To accelerate reductions in neonatal mortality, Viet Nam rolled out early essential newborn care (EENC) using clinical coaching, quality improvement assessments in hospitals, and updated protocols. Da Nang Hospital for Women and Children, a tertiary referral hospital in central Viet Nam, compared outcomes pre- and post-EENC introduction.
Records of live births and NICU admissions were reviewed pre- (November 2013–October 2014) and post- (November 2014–October 2015) EENC implementation. Delivery room practices, NICU admissions and adverse outcomes on NICU admission were compared using descriptive statistics.
A total of 13,201 live births were delivered pre- and 14,180 live births post-EENC introduction. Post-EENC, delivery practice scores, rates of early and prolonged skin-to-skin contact and early breastfeeding rose significantly. There was a significant reduction in risk of NICU admissions (relative risk [RR] 0.68; 95% confidence interval [CI] 0.64–0.71; p < 0.0001), hypothermia on NICU admission (RR 0.72; 95% CI 0.65–0.81, p < 0.0001) and sepsis (RR 0.28; 95% CI 0.23–0.35, p < 0.0001). Exclusive breastfeeding rates in NICU increased from 49% to 88% (p < 0.0001) and of kangaroo mother care (KMC) from 52% to 67% (p < 0.0001). Reduced formula use resulted in decreased monthly costs.
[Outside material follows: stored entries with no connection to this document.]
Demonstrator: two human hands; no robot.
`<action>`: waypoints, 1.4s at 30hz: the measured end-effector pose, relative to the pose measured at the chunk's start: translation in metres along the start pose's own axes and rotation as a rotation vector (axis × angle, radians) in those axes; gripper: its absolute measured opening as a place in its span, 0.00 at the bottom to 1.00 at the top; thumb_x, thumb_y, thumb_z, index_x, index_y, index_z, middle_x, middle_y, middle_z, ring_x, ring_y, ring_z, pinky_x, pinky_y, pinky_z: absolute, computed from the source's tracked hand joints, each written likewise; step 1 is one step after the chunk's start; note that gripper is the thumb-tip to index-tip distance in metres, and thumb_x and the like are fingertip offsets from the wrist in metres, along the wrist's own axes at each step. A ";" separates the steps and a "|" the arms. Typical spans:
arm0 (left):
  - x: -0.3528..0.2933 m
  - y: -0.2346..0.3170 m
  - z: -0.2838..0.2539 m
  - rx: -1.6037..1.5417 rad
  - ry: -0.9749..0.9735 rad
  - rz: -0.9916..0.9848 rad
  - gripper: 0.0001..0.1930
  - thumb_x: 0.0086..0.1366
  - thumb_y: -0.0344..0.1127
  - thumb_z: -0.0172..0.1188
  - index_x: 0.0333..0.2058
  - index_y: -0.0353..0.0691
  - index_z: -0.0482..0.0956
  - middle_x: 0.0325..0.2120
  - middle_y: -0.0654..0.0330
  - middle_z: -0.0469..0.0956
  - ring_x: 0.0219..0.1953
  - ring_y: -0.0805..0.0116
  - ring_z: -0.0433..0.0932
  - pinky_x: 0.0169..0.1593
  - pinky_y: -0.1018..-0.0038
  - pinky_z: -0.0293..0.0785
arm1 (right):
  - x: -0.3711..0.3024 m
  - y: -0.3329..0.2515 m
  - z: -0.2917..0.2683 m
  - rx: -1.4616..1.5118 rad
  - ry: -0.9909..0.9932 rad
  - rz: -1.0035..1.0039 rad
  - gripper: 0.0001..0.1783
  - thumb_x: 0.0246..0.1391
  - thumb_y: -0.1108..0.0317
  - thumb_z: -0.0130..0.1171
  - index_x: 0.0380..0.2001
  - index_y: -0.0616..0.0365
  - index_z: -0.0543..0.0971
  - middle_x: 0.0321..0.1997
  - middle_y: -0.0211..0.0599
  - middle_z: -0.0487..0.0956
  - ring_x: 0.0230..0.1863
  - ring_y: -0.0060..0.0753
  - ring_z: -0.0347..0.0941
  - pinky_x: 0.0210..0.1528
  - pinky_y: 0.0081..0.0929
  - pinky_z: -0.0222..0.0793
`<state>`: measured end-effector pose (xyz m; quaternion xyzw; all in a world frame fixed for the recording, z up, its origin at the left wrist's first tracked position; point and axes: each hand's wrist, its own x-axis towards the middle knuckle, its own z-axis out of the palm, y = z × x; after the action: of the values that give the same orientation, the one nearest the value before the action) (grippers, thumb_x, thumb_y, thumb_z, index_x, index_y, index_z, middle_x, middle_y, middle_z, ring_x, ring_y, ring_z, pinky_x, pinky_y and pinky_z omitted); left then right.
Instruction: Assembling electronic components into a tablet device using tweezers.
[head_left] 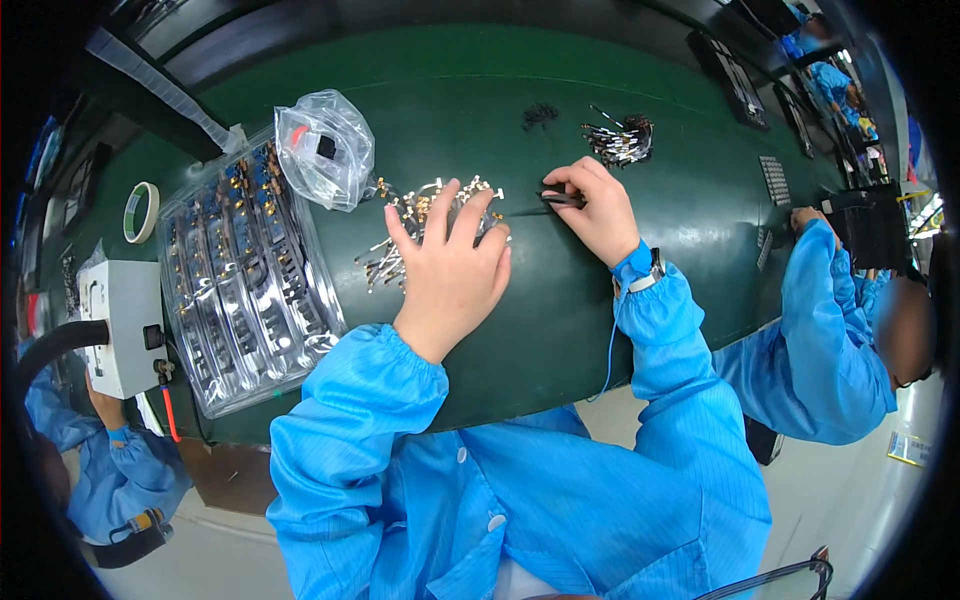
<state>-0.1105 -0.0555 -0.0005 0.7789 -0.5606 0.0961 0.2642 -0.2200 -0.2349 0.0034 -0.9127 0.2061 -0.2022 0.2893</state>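
My left hand [452, 255] lies palm down with its fingers spread over a loose pile of small cable-like parts [384, 268] with shiny gold and silver ends. Its fingers hide much of that pile. To the right, my right hand [606, 208] grips black tweezers [563, 199] between thumb and fingers. Their thin dark points reach left toward the pile's right edge. Whether the tips hold a part is too small to tell. A wrist strap with a blue cord [612, 345] circles my right wrist.
A clear tray of blue circuit boards [250, 290] lies left, beside a clear plastic bag [345, 160]. Further left are a tape roll [151, 213] and a white box [135, 325]. Black bits [540, 116] and another parts pile [620, 143] lie beyond. Co-workers sit on both sides.
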 end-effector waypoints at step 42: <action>-0.004 -0.005 -0.001 -0.009 -0.089 0.077 0.13 0.53 0.40 0.61 0.39 0.53 0.78 0.48 0.69 0.71 0.57 0.65 0.64 0.55 0.32 0.44 | -0.006 -0.007 0.000 -0.184 -0.193 -0.552 0.12 0.37 0.69 0.66 0.30 0.51 0.79 0.30 0.28 0.74 0.29 0.33 0.72 0.29 0.28 0.67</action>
<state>-0.1068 -0.0508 -0.0028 0.7590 -0.6020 0.0688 0.2385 -0.2231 -0.2271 0.0066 -0.9715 -0.0608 -0.1662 0.1576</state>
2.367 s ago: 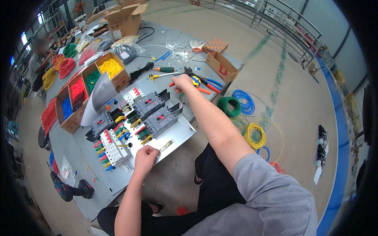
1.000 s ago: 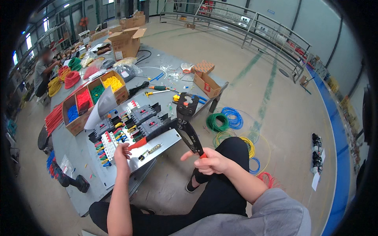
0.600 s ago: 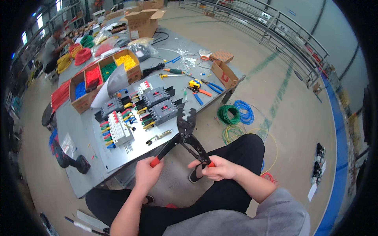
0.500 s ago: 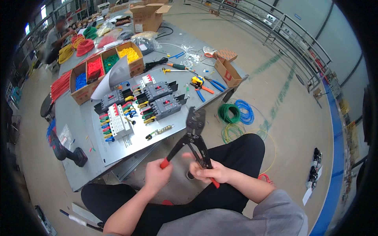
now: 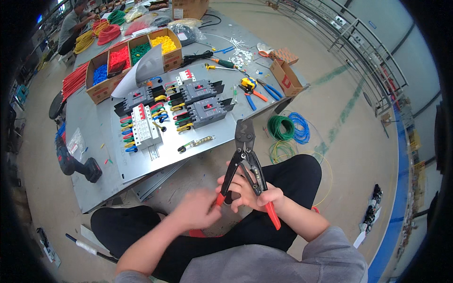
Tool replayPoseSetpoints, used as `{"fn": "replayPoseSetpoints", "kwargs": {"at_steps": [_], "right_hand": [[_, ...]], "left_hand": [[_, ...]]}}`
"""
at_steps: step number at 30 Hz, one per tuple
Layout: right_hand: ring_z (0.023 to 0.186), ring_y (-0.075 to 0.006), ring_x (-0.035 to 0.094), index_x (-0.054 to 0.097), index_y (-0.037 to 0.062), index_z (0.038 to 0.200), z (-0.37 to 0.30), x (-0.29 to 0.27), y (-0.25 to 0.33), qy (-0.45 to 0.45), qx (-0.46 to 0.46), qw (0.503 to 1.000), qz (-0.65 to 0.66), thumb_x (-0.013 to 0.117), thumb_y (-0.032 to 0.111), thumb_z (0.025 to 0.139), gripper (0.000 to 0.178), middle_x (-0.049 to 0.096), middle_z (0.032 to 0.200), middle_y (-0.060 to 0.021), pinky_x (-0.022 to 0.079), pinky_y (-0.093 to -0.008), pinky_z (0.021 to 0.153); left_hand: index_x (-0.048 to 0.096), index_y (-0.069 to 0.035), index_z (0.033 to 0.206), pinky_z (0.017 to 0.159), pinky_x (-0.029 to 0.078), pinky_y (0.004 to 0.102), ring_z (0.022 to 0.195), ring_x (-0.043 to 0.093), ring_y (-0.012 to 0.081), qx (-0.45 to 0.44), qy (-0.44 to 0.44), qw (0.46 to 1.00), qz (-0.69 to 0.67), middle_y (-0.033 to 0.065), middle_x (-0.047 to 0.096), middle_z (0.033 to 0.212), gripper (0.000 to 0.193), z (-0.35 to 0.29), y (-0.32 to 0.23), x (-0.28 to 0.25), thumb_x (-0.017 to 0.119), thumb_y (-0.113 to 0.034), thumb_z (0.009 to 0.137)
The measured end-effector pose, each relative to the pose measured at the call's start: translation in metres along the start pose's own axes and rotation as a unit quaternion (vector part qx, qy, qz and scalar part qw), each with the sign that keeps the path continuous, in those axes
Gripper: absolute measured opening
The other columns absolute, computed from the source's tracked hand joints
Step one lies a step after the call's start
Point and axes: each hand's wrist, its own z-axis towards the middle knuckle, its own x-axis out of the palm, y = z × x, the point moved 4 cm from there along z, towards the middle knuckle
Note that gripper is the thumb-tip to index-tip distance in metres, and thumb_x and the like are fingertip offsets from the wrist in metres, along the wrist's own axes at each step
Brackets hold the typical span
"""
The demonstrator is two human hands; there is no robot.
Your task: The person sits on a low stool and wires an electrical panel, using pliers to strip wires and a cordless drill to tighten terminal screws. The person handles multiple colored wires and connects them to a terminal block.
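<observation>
Black crimping pliers [image 5: 245,146] with red grips stand jaws-up above my lap, their handles spread apart. My left hand [image 5: 200,210], blurred by motion, is curled at the red end of the left handle. My right hand [image 5: 257,195] holds the right handle between thumb and palm; its other fingers stretch behind the tool toward the left handle. No wire or terminal shows in the jaws. Beyond the pliers, a metal plate [image 5: 163,158] on the table bears grey circuit breakers [image 5: 207,111], a white breaker row [image 5: 145,127] and a brass terminal bar [image 5: 200,141].
A cordless drill [image 5: 75,162] lies at the table's left. Cardboard bins [image 5: 101,94] hold coloured caps behind the breakers. Pliers [image 5: 270,90] and cutters [image 5: 252,96] lie at the right edge. Green and blue wire coils [image 5: 281,127] rest on the floor. Another person [image 5: 73,28] sits far left.
The crimping pliers have shifted right and stand more upright, with their handles somewhat closer together. My left hand has moved right; my right hand's fingers have stretched out. The view has shifted slightly.
</observation>
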Motion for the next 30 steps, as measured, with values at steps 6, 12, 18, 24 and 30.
{"fn": "replayPoseSetpoints", "kwargs": {"at_steps": [6, 12, 18, 24, 30], "right_hand": [[0.158, -0.0397, 0.042, 0.019, 0.0097, 0.176, -0.005, -0.036, -0.015, -0.060, 0.021, 0.996, -0.069, 0.073, 0.013, 0.079, 0.111, 0.038, 0.172, -0.0231, 0.044, -0.0559, 0.122], [0.156, -0.0384, 0.045, 0.023, 0.0016, 0.171, -0.002, -0.058, -0.046, -0.143, 0.087, 0.978, -0.122, 0.058, 0.001, 0.070, 0.107, 0.041, 0.168, -0.0208, 0.035, -0.0537, 0.131], [0.155, -0.0368, 0.045, 0.021, 0.0017, 0.172, -0.006, -0.066, -0.043, -0.166, 0.096, 0.969, -0.155, 0.060, 0.002, 0.071, 0.108, 0.041, 0.168, -0.0210, 0.035, -0.0509, 0.132], [0.156, -0.0333, 0.040, 0.013, 0.0028, 0.174, 0.000, -0.049, -0.035, -0.176, 0.106, 0.903, -0.378, 0.067, 0.001, 0.075, 0.112, 0.037, 0.166, -0.0202, 0.035, -0.0469, 0.129], [0.142, -0.0518, 0.040, 0.023, -0.0045, 0.167, 0.003, -0.011, -0.019, -0.177, 0.052, 0.644, -0.742, 0.082, 0.011, 0.073, 0.112, 0.039, 0.151, -0.0320, 0.035, -0.0515, 0.126]], "left_hand": [[0.074, -0.002, 0.106, 0.092, 0.052, 0.0468, 0.104, 0.063, 0.0364, -0.094, -0.224, 0.966, 0.087, 0.0154, 0.071, 0.105, 0.026, 0.064, 0.073, -0.084, 0.070, -0.027, 0.100], [0.080, 0.001, 0.108, 0.103, 0.055, 0.0460, 0.113, 0.066, 0.0382, -0.155, -0.142, 0.976, 0.062, 0.0194, 0.076, 0.108, 0.035, 0.119, 0.146, -0.059, 0.074, -0.031, 0.095], [0.083, 0.000, 0.101, 0.091, 0.060, 0.0426, 0.097, 0.076, 0.0352, -0.204, -0.140, 0.968, -0.047, 0.0199, 0.079, 0.102, 0.026, 0.129, 0.157, -0.049, 0.077, -0.024, 0.093], [0.083, 0.002, 0.110, 0.080, 0.049, 0.0291, 0.086, 0.062, 0.0115, -0.181, -0.191, 0.885, -0.385, 0.0029, 0.076, 0.096, 0.025, 0.134, 0.129, -0.084, 0.083, -0.019, 0.097], [0.083, 0.001, 0.106, 0.088, 0.055, 0.0282, 0.094, 0.070, 0.0114, -0.159, -0.113, 0.925, -0.326, 0.0054, 0.079, 0.102, 0.017, 0.090, 0.068, -0.116, 0.086, -0.012, 0.095]]}}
EENC introduction, including staff coaching, quality improvement assessments and changes in hospital protocols and environments, were associated with improved clinical practices, reduced NICU admissions, admissions with hypothermia and sepsis and increased rates of exclusive breastfeeding and KMC in the NICU.
Data collection was funded by the World Health Organization Western Pacific Regional Office and Newborns Vietnam.
- What is the impact of the package of early essential newborn care interventions on newborn mortality?
- What are the total direct and indirect cost savings of early essential newborn care implementation?
- What is the cost effectiveness of kangaroo mother care for preterm and low birth weight babies?
- What strategies can help reduce unnecessary cesarean sections in hospitals?